-- Opening Marker --

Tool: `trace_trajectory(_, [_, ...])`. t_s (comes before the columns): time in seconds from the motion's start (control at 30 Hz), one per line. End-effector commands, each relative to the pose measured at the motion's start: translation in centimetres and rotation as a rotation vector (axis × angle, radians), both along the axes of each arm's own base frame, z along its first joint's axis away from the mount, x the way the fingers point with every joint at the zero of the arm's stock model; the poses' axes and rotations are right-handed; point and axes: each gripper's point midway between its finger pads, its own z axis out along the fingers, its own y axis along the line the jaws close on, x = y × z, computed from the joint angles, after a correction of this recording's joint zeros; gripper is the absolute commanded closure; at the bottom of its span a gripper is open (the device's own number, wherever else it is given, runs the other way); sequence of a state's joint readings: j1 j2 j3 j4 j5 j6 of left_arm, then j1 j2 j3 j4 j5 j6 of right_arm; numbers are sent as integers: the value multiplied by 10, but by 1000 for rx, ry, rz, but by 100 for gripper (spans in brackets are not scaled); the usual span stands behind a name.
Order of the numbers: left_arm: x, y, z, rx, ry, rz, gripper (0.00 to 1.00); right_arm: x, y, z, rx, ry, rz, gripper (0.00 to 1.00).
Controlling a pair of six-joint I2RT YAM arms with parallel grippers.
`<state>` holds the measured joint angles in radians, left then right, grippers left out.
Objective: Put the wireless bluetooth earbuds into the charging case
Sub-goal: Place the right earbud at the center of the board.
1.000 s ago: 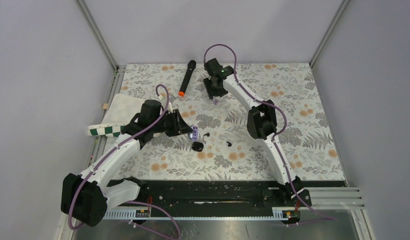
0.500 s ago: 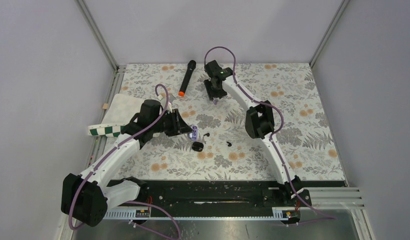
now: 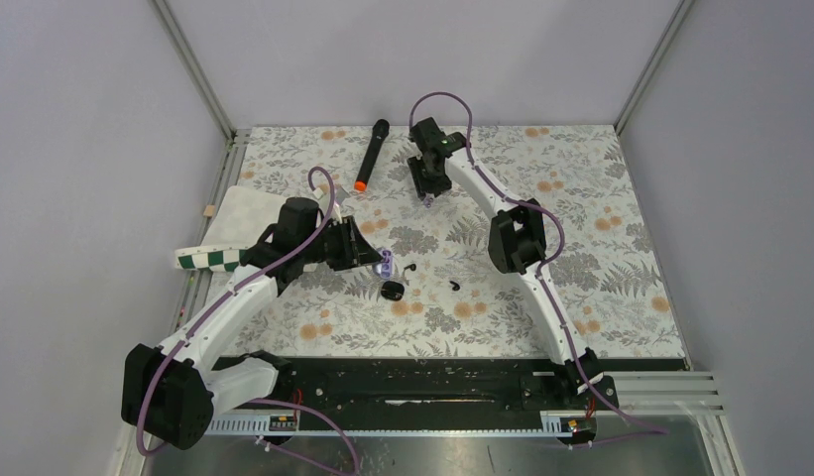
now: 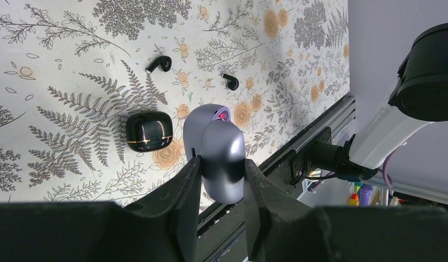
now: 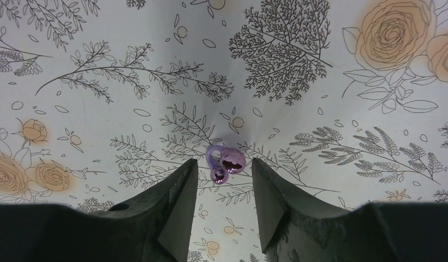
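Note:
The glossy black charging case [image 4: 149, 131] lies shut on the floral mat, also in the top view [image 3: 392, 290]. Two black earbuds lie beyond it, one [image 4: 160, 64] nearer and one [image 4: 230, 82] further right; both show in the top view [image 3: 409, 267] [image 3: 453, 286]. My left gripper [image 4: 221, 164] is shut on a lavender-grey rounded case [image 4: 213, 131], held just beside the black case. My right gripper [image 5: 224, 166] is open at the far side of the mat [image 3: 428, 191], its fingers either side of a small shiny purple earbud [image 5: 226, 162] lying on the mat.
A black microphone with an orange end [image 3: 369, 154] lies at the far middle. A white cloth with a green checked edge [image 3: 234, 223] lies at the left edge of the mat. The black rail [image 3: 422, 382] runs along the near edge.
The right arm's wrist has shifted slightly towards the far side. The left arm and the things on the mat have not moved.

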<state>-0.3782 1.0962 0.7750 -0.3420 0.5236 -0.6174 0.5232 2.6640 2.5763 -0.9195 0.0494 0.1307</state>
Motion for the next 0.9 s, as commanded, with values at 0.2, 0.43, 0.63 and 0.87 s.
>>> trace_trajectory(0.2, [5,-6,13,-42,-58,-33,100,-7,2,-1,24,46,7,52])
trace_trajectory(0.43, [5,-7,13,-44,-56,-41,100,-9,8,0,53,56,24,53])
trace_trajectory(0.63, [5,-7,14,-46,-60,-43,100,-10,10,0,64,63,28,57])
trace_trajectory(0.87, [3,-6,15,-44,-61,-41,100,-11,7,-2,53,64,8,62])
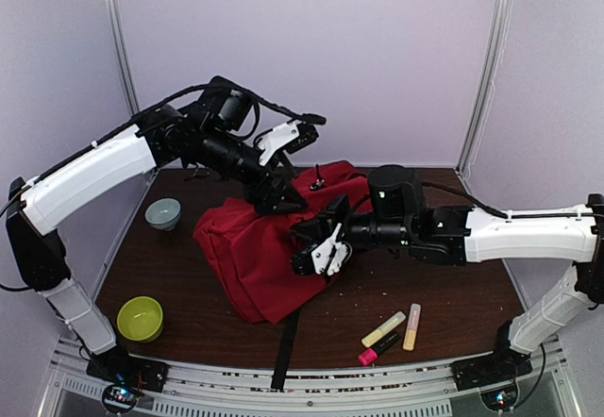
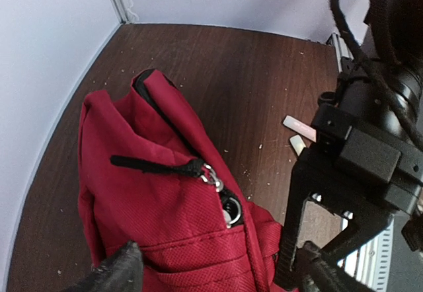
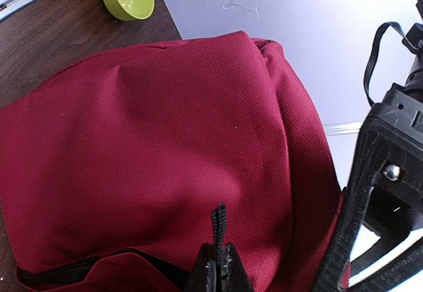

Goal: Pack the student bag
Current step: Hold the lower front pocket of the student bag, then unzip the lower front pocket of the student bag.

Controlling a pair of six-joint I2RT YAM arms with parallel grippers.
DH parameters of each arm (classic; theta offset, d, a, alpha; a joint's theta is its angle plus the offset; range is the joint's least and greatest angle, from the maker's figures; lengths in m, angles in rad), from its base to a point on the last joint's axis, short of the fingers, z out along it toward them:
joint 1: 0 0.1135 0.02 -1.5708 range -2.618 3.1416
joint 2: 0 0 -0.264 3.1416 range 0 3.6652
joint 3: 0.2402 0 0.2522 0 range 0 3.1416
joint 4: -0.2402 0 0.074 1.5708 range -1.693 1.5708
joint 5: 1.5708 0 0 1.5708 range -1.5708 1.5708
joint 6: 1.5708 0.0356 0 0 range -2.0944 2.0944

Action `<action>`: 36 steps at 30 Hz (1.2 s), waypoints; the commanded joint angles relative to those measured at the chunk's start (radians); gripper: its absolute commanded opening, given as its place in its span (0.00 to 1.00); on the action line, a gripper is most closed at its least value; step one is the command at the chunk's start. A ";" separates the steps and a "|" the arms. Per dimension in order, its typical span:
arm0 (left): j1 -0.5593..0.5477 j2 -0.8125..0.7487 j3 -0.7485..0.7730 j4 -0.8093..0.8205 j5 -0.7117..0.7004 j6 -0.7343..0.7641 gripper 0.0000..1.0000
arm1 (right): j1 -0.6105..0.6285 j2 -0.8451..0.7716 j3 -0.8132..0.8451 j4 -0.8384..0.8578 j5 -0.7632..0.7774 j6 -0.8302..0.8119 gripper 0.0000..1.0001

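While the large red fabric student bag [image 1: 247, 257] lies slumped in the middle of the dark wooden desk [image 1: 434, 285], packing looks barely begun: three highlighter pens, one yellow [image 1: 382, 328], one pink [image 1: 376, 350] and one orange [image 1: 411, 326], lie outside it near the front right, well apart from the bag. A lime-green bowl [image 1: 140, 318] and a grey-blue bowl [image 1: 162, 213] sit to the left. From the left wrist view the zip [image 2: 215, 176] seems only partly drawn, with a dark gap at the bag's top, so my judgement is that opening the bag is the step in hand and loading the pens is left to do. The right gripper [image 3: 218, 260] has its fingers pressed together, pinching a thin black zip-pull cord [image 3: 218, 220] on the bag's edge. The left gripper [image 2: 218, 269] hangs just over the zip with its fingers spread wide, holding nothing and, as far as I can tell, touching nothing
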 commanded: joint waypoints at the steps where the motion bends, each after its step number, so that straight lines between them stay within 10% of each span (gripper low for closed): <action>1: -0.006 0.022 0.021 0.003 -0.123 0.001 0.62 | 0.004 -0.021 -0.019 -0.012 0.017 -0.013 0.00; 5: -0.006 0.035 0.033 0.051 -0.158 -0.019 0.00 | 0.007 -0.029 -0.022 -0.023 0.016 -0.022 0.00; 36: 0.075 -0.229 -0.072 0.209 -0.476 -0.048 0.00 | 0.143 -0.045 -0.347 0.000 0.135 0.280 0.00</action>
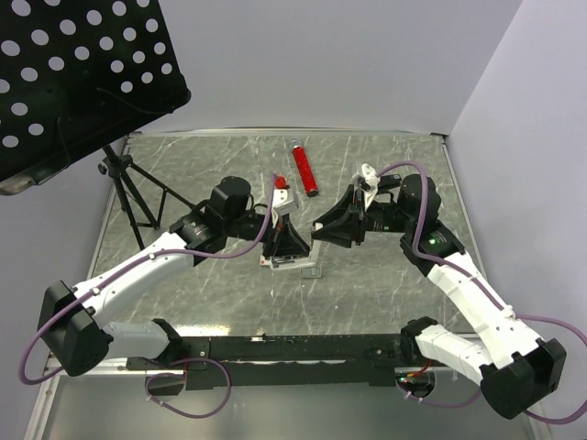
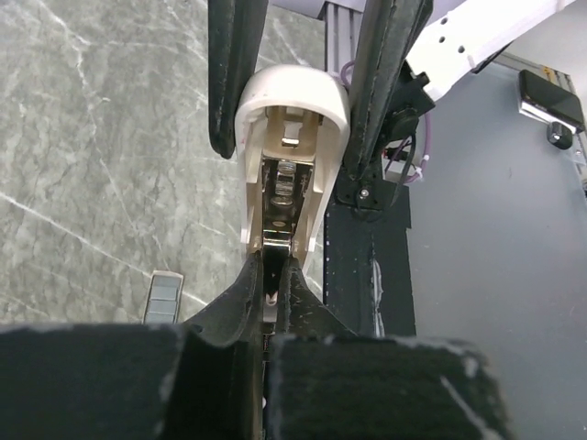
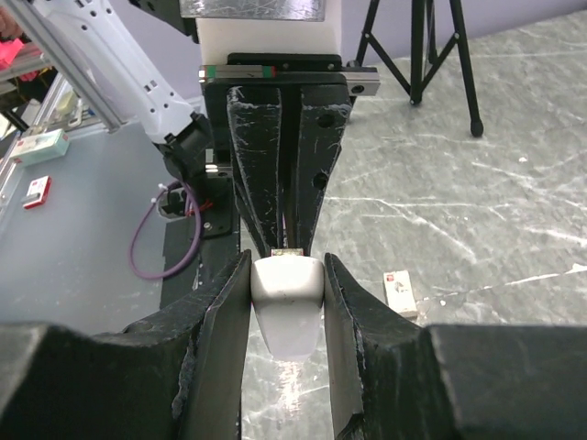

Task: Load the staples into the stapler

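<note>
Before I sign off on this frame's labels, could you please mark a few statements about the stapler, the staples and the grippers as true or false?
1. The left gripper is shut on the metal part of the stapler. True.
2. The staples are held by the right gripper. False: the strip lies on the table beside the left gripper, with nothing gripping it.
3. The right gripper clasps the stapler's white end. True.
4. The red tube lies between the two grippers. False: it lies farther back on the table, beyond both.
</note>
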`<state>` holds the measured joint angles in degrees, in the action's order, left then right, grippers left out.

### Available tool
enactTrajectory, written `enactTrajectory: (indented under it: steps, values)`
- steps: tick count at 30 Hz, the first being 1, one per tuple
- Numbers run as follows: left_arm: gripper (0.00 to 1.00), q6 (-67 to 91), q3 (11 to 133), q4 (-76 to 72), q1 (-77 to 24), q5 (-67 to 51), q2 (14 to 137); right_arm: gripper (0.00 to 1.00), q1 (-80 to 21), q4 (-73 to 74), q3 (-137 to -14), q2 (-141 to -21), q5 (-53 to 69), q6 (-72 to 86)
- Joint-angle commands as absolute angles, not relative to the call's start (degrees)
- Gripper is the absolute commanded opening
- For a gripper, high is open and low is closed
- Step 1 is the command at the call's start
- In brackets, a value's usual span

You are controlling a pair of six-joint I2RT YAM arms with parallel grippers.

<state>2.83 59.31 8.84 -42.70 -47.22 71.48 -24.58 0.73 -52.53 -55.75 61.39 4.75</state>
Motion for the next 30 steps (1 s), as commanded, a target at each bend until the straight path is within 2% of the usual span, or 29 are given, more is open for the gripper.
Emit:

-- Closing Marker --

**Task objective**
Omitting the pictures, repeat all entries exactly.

**Result**
Tool: `trace_trajectory(_, [_, ...])`. t_s (comes before the columns): time in seconds from the motion's start (control at 30 Hz), one per line. End-effector commands, each relative to the pose measured at the motion's start: translation in centimetres and rotation as a rotation vector (axis × angle, radians), both along the axes of each arm's own base frame, z along its first joint's axis away from the mount, x the way the fingers point with every joint at the zero of the arm's stock model; the poses' axes and rotations are right-handed; point and axes: each gripper's point midway between its finger pads, its own z axis out along the fingers, its own y axis along the line the jaws close on, x = y × z, computed from the joint angles, after a correction of this recording's joint zeros; gripper is the absolute commanded closure; at the bottom of its span a gripper is open (the device's own number, wherever else it is given, runs the other way); sequence of a state's joint readings: j1 j2 j3 j4 j5 j6 of left_arm, then j1 j2 j3 j4 j5 j6 of right_arm; numbers are sent as integers: the value multiplied by 10, but by 1000 for rx, ry, rz, but by 100 for gripper (spans in brackets are not scaled); the usual span stands behind a name.
Order of the numbers: left_arm: x, y, z, rx, ry, rz, gripper (0.00 to 1.00); right_arm: x, y, z, rx, ry, rz, gripper (0.00 to 1.00).
Controlling a pair of six-joint I2RT YAM arms with parallel grippers.
`<state>` holds the measured joint angles in radians, left then right, grippers left out.
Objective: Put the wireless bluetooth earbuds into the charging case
Sub-goal: Place the right earbud at the center of the board.
1.000 s ago: 
0.500 s ago: 
now: 
now: 
now: 
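Note:
The glossy black charging case [image 4: 149, 131] lies shut on the floral mat, also in the top view [image 3: 392, 290]. Two black earbuds lie beyond it, one [image 4: 160, 64] nearer and one [image 4: 230, 82] further right; both show in the top view [image 3: 409, 267] [image 3: 453, 286]. My left gripper [image 4: 221, 164] is shut on a lavender-grey rounded case [image 4: 213, 131], held just beside the black case. My right gripper [image 5: 224, 166] is open at the far side of the mat [image 3: 428, 191], its fingers either side of a small shiny purple earbud [image 5: 226, 162] lying on the mat.
A black microphone with an orange end [image 3: 369, 154] lies at the far middle. A white cloth with a green checked edge [image 3: 234, 223] lies at the left edge of the mat. The black rail [image 3: 422, 382] runs along the near edge.
The right arm's wrist has shifted slightly towards the far side. The left arm and the things on the mat have not moved.
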
<state>-0.3782 1.0962 0.7750 -0.3420 0.5236 -0.6174 0.5232 2.6640 2.5763 -0.9195 0.0494 0.1307</state>
Motion for the next 0.9 s, as commanded, with values at 0.2, 0.43, 0.63 and 0.87 s.
>>> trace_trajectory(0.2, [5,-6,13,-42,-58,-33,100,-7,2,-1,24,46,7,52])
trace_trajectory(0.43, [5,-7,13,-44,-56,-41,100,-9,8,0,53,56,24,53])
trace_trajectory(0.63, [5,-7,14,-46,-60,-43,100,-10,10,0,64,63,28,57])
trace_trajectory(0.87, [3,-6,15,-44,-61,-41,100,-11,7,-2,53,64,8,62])

Goal: Pack the student bag
Current step: Hold the lower front pocket of the student bag, then unzip the lower front pocket of the student bag.

Controlling a pair of six-joint I2RT YAM arms with parallel grippers.
DH parameters of each arm (classic; theta offset, d, a, alpha; a joint's theta is its angle plus the offset; range is the joint's least and greatest angle, from the maker's figures; lengths in m, angles in rad), from its base to a point on the last joint's axis, short of the fingers, z out along it toward them:
joint 1: 0 0.1135 0.02 -1.5708 range -2.618 3.1416
joint 2: 0 0 -0.264 3.1416 range 0 3.6652
joint 3: 0.2402 0 0.2522 0 range 0 3.1416
joint 4: -0.2402 0 0.074 1.5708 range -1.693 1.5708
joint 5: 1.5708 0 0 1.5708 range -1.5708 1.5708
joint 6: 1.5708 0.0356 0 0 range -2.0944 2.0944

Action `<action>`: 36 steps at 30 Hz (1.2 s), waypoints; the commanded joint angles relative to those measured at the chunk's start (radians); gripper: its absolute commanded opening, given as its place in its span (0.00 to 1.00); on the action line, a gripper is most closed at its least value; step one is the command at the chunk's start. A ";" separates the steps and a "|" the arms. Per dimension in order, its typical span:
arm0 (left): j1 -0.5593..0.5477 j2 -0.8125..0.7487 j3 -0.7485..0.7730 j4 -0.8093..0.8205 j5 -0.7117..0.7004 j6 -0.7343..0.7641 gripper 0.0000..1.0000
arm1 (right): j1 -0.6105..0.6285 j2 -0.8451..0.7716 j3 -0.8132..0.8451 j4 -0.8384..0.8578 j5 -0.7632..0.7774 j6 -0.8302..0.8119 gripper 0.0000..1.0001

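While the large red fabric student bag [image 1: 247, 257] lies slumped in the middle of the dark wooden desk [image 1: 434, 285], packing looks barely begun: three highlighter pens, one yellow [image 1: 382, 328], one pink [image 1: 376, 350] and one orange [image 1: 411, 326], lie outside it near the front right, well apart from the bag. A lime-green bowl [image 1: 140, 318] and a grey-blue bowl [image 1: 162, 213] sit to the left. From the left wrist view the zip [image 2: 215, 176] seems only partly drawn, with a dark gap at the bag's top, so my judgement is that opening the bag is the step in hand and loading the pens is left to do. The right gripper [image 3: 218, 260] has its fingers pressed together, pinching a thin black zip-pull cord [image 3: 218, 220] on the bag's edge. The left gripper [image 2: 218, 269] hangs just over the zip with its fingers spread wide, holding nothing and, as far as I can tell, touching nothing
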 commanded: joint waypoints at the steps where the motion bends, each after its step number, so that straight lines between them stay within 10% of each span (gripper low for closed): <action>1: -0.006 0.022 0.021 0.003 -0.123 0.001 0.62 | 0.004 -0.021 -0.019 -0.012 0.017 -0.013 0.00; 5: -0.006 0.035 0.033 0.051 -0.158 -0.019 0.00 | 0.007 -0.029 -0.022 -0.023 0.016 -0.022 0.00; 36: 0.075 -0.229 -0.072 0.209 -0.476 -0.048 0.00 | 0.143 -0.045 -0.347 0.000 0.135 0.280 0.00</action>

Task: Load the staples into the stapler

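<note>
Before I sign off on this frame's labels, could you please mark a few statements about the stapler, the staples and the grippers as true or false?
1. The left gripper is shut on the metal part of the stapler. True.
2. The staples are held by the right gripper. False: the strip lies on the table beside the left gripper, with nothing gripping it.
3. The right gripper clasps the stapler's white end. True.
4. The red tube lies between the two grippers. False: it lies farther back on the table, beyond both.
</note>
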`<state>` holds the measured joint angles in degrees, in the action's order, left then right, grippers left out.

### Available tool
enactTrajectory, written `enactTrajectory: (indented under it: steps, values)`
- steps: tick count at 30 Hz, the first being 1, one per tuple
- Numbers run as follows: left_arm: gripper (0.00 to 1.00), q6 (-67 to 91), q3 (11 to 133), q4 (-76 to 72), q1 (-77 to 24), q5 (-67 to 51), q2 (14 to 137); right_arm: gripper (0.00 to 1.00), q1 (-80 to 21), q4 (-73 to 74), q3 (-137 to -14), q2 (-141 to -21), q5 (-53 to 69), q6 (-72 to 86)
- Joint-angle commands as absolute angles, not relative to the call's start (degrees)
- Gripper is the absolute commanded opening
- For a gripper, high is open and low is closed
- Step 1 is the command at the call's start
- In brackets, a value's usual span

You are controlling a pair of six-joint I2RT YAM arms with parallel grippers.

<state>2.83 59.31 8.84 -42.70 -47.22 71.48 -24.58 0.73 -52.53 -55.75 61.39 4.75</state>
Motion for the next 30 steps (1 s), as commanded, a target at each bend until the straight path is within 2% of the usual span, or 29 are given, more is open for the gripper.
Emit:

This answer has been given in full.